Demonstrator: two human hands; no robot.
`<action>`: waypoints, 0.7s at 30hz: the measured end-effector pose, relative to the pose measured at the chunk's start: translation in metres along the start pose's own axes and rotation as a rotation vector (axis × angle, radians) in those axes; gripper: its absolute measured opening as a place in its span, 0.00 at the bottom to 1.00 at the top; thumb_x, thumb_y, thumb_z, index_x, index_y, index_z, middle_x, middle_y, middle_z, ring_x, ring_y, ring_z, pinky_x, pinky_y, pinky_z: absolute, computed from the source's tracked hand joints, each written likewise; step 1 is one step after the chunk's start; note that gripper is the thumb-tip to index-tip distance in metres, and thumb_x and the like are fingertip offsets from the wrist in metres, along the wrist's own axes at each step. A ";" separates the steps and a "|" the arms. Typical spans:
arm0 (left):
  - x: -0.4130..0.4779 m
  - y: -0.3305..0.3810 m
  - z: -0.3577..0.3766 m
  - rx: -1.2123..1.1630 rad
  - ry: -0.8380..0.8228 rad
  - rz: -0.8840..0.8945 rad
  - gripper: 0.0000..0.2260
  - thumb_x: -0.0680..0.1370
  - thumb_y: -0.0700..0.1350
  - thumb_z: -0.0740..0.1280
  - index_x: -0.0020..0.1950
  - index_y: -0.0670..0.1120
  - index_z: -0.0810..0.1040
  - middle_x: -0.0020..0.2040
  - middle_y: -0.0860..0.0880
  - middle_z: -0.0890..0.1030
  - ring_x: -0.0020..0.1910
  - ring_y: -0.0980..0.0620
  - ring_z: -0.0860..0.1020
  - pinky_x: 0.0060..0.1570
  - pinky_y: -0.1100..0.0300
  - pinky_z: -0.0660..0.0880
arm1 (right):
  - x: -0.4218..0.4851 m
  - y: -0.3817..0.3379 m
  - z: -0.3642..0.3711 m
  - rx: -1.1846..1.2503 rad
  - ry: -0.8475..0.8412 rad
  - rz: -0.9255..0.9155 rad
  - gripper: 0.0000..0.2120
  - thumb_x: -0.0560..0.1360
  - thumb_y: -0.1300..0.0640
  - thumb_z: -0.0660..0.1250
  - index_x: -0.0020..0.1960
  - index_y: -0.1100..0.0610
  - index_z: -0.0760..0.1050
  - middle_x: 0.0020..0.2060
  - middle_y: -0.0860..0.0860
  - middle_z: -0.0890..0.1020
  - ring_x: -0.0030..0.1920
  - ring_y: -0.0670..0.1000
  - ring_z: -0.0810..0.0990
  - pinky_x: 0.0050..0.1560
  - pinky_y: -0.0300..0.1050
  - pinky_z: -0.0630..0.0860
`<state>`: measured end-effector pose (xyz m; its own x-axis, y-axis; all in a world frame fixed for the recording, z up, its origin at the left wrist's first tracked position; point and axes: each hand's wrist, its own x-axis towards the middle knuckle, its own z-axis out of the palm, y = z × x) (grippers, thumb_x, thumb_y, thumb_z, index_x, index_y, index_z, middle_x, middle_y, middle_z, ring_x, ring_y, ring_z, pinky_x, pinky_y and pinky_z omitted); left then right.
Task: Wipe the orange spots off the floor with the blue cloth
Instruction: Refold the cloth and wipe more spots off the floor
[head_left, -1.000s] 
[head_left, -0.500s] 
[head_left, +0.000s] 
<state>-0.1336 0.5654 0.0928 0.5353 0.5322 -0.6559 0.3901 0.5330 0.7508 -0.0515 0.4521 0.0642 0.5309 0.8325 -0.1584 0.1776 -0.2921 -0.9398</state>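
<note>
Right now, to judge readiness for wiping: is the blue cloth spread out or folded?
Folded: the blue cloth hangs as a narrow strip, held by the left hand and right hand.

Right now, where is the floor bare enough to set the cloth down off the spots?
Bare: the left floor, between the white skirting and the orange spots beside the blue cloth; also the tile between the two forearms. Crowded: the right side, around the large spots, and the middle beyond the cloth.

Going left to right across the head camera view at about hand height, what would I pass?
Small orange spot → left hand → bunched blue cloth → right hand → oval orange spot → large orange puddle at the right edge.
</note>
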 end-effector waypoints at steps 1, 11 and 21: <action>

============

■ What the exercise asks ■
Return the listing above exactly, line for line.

■ Expected answer ■
Demonstrator: two human hands; no robot.
`<action>`: waypoints, 0.7s at 30hz: the measured end-effector pose, relative to the pose measured at the chunk's start: translation in metres along the start pose's own axes and rotation as a rotation vector (axis × angle, radians) in those axes; gripper: its absolute measured opening as a place in its span, 0.00 at the bottom to 1.00 at the top; thumb_x, thumb_y, thumb_z, index_x, index_y, index_z, middle_x, middle_y, middle_z, ring_x, ring_y, ring_z, pinky_x, pinky_y, pinky_z: absolute, computed from the source's tracked hand joints, each written likewise; step 1 is one step after the chunk's start; note that gripper is the thumb-tip to index-tip distance in metres, and thumb_x and the like are fingertip offsets from the wrist in metres, along the wrist's own axes at each step. A ";" separates the steps and a "|" the arms. Typical spans:
arm0 (left):
  - x: -0.4130..0.4779 m
  - y: -0.3305..0.3810 m
  - z: -0.3577..0.3766 m
  - rx: -1.2123..1.1630 rad
  - ry: -0.8380..0.8228 rad
  - rz: -0.8840..0.8945 rad
  - gripper: 0.0000..0.2260
  - thumb_x: -0.0680..0.1370
  - thumb_y: -0.0700..0.1350
  - thumb_z: -0.0740..0.1280
  - index_x: -0.0020..0.1950
  - index_y: -0.0670..0.1120
  - index_z: -0.0810..0.1040
  - middle_x: -0.0020..0.2040
  - middle_y: -0.0860..0.0880
  - middle_z: -0.0890..0.1030
  - ring_x: -0.0020..0.1910
  - ring_y: -0.0980..0.0620
  - ring_z: -0.0860..0.1020
  - pinky_x: 0.0060..0.1570
  - pinky_y: -0.1100..0.0300
  - pinky_z: -0.0660..0.0880
arm1 (right):
  - x: -0.4218..0.4851 m
  - y: -0.3817..0.3379 m
  - z: -0.3642..0.3711 m
  - rx: -1.1846..1.2503 rad
  - ry: -0.8475..0.8412 rad
  - rz: -0.9255..0.9155 rad
  - gripper: 0.0000..0.2120
  - thumb_x: -0.0560..0.1360
  - thumb_y: -0.1300..0.0640
  - thumb_z: -0.0660..0.1250
  - index_x: -0.0020..0.1960
  - index_y: -0.1100..0.0610
  - index_z: -0.0760..0.1050
  - middle_x: 0.0020..0.2060
  - middle_y: -0.0860..0.0860
  - middle_z: -0.0890..0.1020
  - ring_x: -0.0030..0.1920
  - ring_y: -0.0670..0.1000
  - ring_z: -0.0810..0.0990
  - pinky_x: 0.0050..0.1560
  - pinky_y: -0.0300..0.1050
  - pinky_z: -0.0630..0.0860
`<state>`: measured end-effector pose (xyz m; its own x-axis, y-axis; all in a world frame fixed for the recording, z up, its origin at the left wrist's first tracked position; point and axes: each hand's wrist, its own x-axis towards the middle knuckle, its own z-axis out of the palm, y = z × x) (grippers, thumb_x, thumb_y, thumb_z, index_x, index_y, index_z, middle_x, middle_y, middle_z, ring_x, ring_y, ring_z, pinky_x, pinky_y and pinky_z omitted); left then right.
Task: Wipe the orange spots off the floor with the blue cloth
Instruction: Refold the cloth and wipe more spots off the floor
[head_left, -1.000s] 
[head_left, -0.500s] 
[head_left, +0.000s] 
<state>-0.1336 0.5654 0.0928 0.5353 0.5322 -0.6559 0.3901 0.5330 0.7508 -0.0515 0.4521 0.0642 0.5309 0.8325 -0.1584 0.1776 -0.2921 -0.9398</state>
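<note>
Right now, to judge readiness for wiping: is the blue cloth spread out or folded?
Folded: the blue cloth hangs as a narrow strip, held by the left hand and right hand.

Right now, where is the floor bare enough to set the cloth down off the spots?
Bare: the left floor, between the white skirting and the orange spots beside the blue cloth; also the tile between the two forearms. Crowded: the right side, around the large spots, and the middle beyond the cloth.

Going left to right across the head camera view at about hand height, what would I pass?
Small orange spot → left hand → bunched blue cloth → right hand → oval orange spot → large orange puddle at the right edge.
</note>
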 end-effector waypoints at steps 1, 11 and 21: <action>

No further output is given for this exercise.